Exercise aim
Repeat each record below exactly as it is written.

Given information
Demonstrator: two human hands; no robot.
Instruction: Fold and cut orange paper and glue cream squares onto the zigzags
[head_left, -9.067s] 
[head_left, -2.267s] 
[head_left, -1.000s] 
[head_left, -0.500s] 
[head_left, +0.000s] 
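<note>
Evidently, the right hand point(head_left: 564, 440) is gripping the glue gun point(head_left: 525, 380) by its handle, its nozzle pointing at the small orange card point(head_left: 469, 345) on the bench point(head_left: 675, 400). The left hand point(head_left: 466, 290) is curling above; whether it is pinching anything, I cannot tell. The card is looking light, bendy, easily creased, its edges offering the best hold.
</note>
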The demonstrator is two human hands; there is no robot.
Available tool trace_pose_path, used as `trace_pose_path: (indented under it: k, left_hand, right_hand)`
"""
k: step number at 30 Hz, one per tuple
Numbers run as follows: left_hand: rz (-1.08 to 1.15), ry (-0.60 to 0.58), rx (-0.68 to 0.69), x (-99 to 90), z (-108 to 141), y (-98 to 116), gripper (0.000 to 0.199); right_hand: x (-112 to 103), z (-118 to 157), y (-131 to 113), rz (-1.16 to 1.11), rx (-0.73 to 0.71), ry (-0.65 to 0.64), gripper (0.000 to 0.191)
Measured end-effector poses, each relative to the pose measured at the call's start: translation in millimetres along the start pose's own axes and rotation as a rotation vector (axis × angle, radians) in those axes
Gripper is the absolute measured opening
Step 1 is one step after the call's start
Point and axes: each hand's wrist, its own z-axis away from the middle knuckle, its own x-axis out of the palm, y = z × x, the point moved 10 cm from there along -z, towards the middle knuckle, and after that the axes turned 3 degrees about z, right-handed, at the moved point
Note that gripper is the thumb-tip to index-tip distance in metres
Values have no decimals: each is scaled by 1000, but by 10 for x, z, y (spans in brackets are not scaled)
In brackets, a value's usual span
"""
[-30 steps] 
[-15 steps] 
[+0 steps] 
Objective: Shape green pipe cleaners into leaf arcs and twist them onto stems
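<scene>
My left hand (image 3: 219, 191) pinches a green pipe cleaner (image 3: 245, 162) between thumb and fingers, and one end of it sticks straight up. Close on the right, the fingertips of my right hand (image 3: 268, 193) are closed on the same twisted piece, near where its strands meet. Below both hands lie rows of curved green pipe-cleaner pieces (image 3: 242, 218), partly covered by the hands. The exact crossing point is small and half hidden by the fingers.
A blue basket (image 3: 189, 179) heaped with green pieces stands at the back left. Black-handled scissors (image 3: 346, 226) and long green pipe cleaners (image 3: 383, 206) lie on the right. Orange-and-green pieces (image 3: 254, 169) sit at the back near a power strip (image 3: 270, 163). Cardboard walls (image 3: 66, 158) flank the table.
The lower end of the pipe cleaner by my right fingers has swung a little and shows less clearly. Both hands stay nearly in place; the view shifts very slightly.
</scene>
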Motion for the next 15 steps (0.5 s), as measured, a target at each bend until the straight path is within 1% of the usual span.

Task answer
Demonstrator: two human hands; no robot.
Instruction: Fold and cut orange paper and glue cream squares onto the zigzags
[head_left, -9.067s] 
[head_left, -2.267s] 
[head_left, -1.000s] 
[head_left, -0.500s] 
[head_left, +0.000s] 
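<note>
Evidently, the right hand point(head_left: 564, 440) is gripping the glue gun point(head_left: 525, 380) by its handle, its nozzle pointing at the small orange card point(head_left: 469, 345) on the bench point(head_left: 675, 400). The left hand point(head_left: 466, 290) is curling above; whether it is pinching anything, I cannot tell. The card is looking light, bendy, easily creased, its edges offering the best hold.
</note>
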The demonstrator is two human hands; there is no robot.
Available tool trace_pose_path, used as `trace_pose_path: (indented under it: k, left_hand, right_hand)`
"""
k: step number at 30 Hz, one per tuple
Numbers run as follows: left_hand: rz (-1.08 to 1.15), ry (-0.60 to 0.58), rx (-0.68 to 0.69), x (-99 to 90), z (-108 to 141), y (-98 to 116), gripper (0.000 to 0.199); right_hand: x (-112 to 103), z (-118 to 157), y (-131 to 113), rz (-1.16 to 1.11), rx (-0.73 to 0.71), ry (-0.65 to 0.64), gripper (0.000 to 0.191)
Measured end-effector poses, each relative to the pose measured at the call's start: translation in millimetres along the start pose's own axes and rotation as a rotation vector (axis × angle, radians) in those axes
Gripper is the absolute measured opening
Step 1 is one step after the call's start
Point and axes: each hand's wrist, its own z-axis away from the middle knuckle, its own x-axis out of the palm, y = z × x, the point moved 10 cm from there along -z, towards the middle knuckle, and after that the axes turned 3 degrees about z, right-handed, at the moved point
Note that gripper is the thumb-tip to index-tip distance in metres
Values have no decimals: each is scaled by 1000, but by 10 for x, z, y (spans in brackets are not scaled)
In brackets, a value's usual span
"""
[-30 steps] 
[-15 steps] 
[+0 steps] 
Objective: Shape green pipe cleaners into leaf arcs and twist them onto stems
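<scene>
My left hand (image 3: 219, 191) pinches a green pipe cleaner (image 3: 245, 162) between thumb and fingers, and one end of it sticks straight up. Close on the right, the fingertips of my right hand (image 3: 268, 193) are closed on the same twisted piece, near where its strands meet. Below both hands lie rows of curved green pipe-cleaner pieces (image 3: 242, 218), partly covered by the hands. The exact crossing point is small and half hidden by the fingers.
A blue basket (image 3: 189, 179) heaped with green pieces stands at the back left. Black-handled scissors (image 3: 346, 226) and long green pipe cleaners (image 3: 383, 206) lie on the right. Orange-and-green pieces (image 3: 254, 169) sit at the back near a power strip (image 3: 270, 163). Cardboard walls (image 3: 66, 158) flank the table.
The lower end of the pipe cleaner by my right fingers has swung a little and shows less clearly. Both hands stay nearly in place; the view shifts very slightly.
</scene>
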Motion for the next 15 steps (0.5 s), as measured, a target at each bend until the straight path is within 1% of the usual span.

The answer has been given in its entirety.